NCR Times, New Delhi. JalJeevan Mission and the Swachh Bharat Mission are the ‘next generation reforms’ instituted by the country in water and sanitation. One of their objectives has been to ensure ‘functional’tap water supply across the country. This is a significant aim, because it is an acknowledgement of the fact that water and sanitation management is not just about putting infrastructure like pipelines in place; it is about making the whole system sustainable. The question we need to ask ourselves is how successful have we been in meeting this objective that we have set for ourselves,” said Sunita Narain, director general, Centre for Science and Environment (CSE) here today.
She was speaking at a national seminar organised by CSE to discuss some best practices from rural India in water, greywater and faecal sludge management. CSE’s latest publication on the subject, a compendium of case studies titled Big Change is Possible, was released on the occasion.
The compendium records and celebrates the stories of over 60 villages and peri-urban locations from across India which offer successful case studies of systems that have worked – of ensuring sustainable supply of drinking water, greywater management, and faecal sludge treatment and management at the village level. CSE researchers travelled to 75 villages in 30 districts of the country to assess the big changes on the ground.
From Sikkim, the book brings forth successful cases of rejuvenation and protection of springs for ensuring sustainable drinking water supply. Stories from coastal plains – Odisha and Andhra Pradesh – talk about ‘conjunctive’ use of groundwater and surface water. From Maharashtra come examples of greywater management, while Jharkhand and Chhattisgarh offer replicable case studies of treating and managing faecal sludge.

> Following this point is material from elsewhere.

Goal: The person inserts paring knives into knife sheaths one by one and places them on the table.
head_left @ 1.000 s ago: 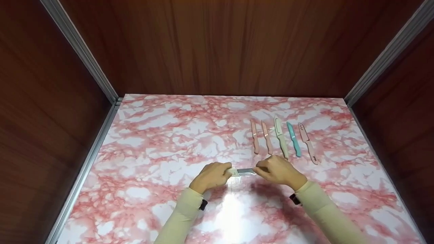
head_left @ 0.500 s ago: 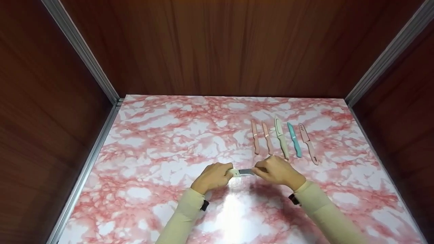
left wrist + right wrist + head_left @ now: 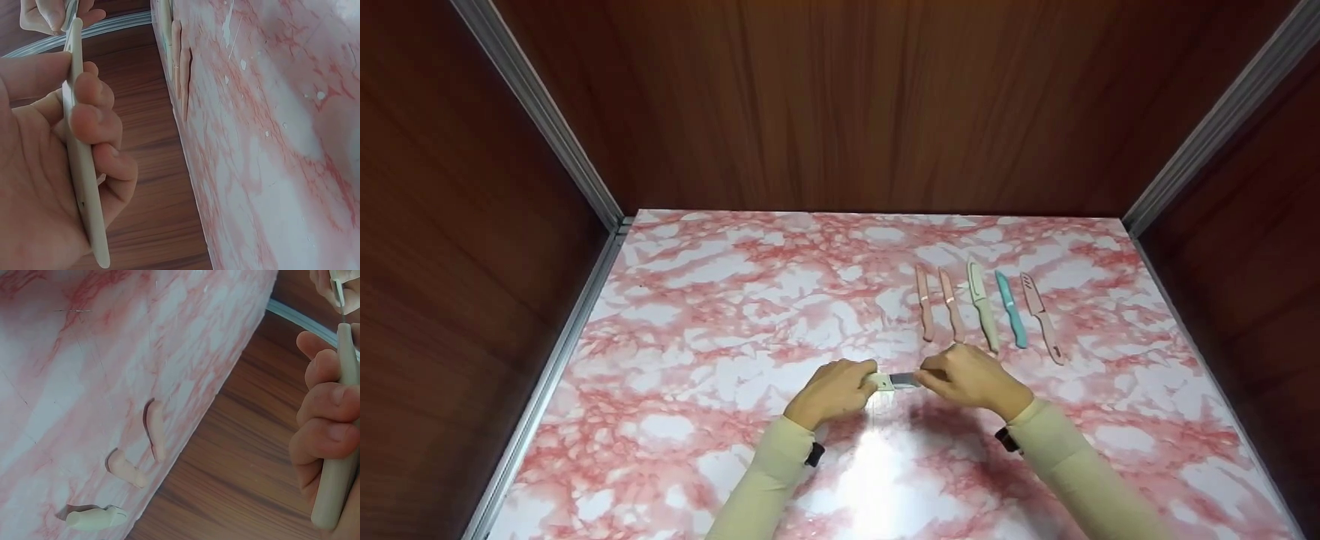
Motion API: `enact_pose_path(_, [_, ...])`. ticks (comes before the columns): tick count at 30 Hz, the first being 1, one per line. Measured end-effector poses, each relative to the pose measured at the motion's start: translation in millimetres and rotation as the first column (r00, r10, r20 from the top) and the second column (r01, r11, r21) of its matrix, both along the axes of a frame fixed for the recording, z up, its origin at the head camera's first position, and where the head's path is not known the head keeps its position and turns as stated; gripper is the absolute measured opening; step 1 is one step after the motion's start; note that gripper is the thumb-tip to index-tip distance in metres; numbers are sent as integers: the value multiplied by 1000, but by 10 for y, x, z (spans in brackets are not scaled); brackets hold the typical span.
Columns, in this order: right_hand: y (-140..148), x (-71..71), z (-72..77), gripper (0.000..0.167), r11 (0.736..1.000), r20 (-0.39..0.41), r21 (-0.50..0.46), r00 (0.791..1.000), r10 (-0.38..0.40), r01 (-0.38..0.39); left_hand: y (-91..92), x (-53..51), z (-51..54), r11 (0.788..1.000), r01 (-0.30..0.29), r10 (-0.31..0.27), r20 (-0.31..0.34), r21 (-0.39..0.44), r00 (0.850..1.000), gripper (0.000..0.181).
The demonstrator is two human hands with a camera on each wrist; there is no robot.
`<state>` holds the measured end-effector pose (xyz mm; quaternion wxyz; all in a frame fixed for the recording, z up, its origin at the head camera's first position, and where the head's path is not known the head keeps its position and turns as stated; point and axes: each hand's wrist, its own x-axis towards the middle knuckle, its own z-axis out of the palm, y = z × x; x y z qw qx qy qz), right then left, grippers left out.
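Note:
Over the table's middle, my left hand (image 3: 832, 388) grips a flat cream blade cover (image 3: 84, 174), its fingers curled round it. Facing it, my right hand (image 3: 971, 379) holds a kitchen knife by its cream handle (image 3: 337, 484). A short stretch of the metal blade (image 3: 904, 380) shows between the hands, pointing left into the cover's mouth. The rest of the blade is hidden in the cover or behind the right fingers. In the head view the handle is covered by my right hand.
Several knives lie side by side beyond my right hand: two pink ones (image 3: 925, 304), a pale green one (image 3: 982, 306), a teal one (image 3: 1011, 309) and a beige-pink one (image 3: 1041, 316). Wood-grain walls (image 3: 840, 105) with metal edges enclose the marbled table (image 3: 697, 315).
The hands have come slightly closer together, the left shifting a little right and the right a little left. Slightly less bare blade shows between them. The knives on the table have not moved.

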<state>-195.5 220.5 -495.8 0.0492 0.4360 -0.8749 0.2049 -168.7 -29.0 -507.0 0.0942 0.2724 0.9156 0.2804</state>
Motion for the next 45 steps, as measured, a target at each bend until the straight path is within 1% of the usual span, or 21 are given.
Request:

Officially releasing the compendium, Vini Mahajan, secretary, department of drinking water and sanitation, Jal Shakti ministry, Government of India, echoed Narain’s sentiments and said: “The Indian government is working with partners – the civil society, local bodies, etc – to work together towards ensuring sustainable management of the resource. There is now an understanding of what is needed on the ground, and the government is acting on it. There is a deliberate emphasis on involving local and village communities in the effort.”
Elaborating on some of the actions, Mahajan added: “The government has set up 2,000 local labs across the country to test and judge the quality of water. There is a proposal to train five women in every village in using field testing kits. There is also a proposal to set up ‘source finding committees’ whose task will be to assess the condition of the sources that are supplying water.”
In her presentation, Narain said: “When we pollute water, we waste it. This is also why water supply has to be linked to the system of sanitation and wastewater generation. The fact is the toilet-building programme is incomplete unless the wastewater—the faecal sludge that is contained in the receptacle of the single- or double-pit or unlined, linked or honeycomb individual toilet—is safely disposed of. It must be treated so that it can be reused without polluting water or land.”
According to Sushmita Sengupta, senior programme manager, Rural Water-Waste Management, CSE: “This seminar and book release, which was attended by stakeholders from across the country, has brought out the need for strengthening legal and institutional structures for effective implementation, and creation of a menu of technologies for rainwater harvesting, groundwater recharge and treatment of greywater and faecal sludge.”
Putting in the last word, Narain said: “Sustainability requires natural resources to be managed not through fractured bureaucracies but through decentralised systems of local community control. This is where the next big evolution in practice has to be—this is the experiment that will be the real game-changer.”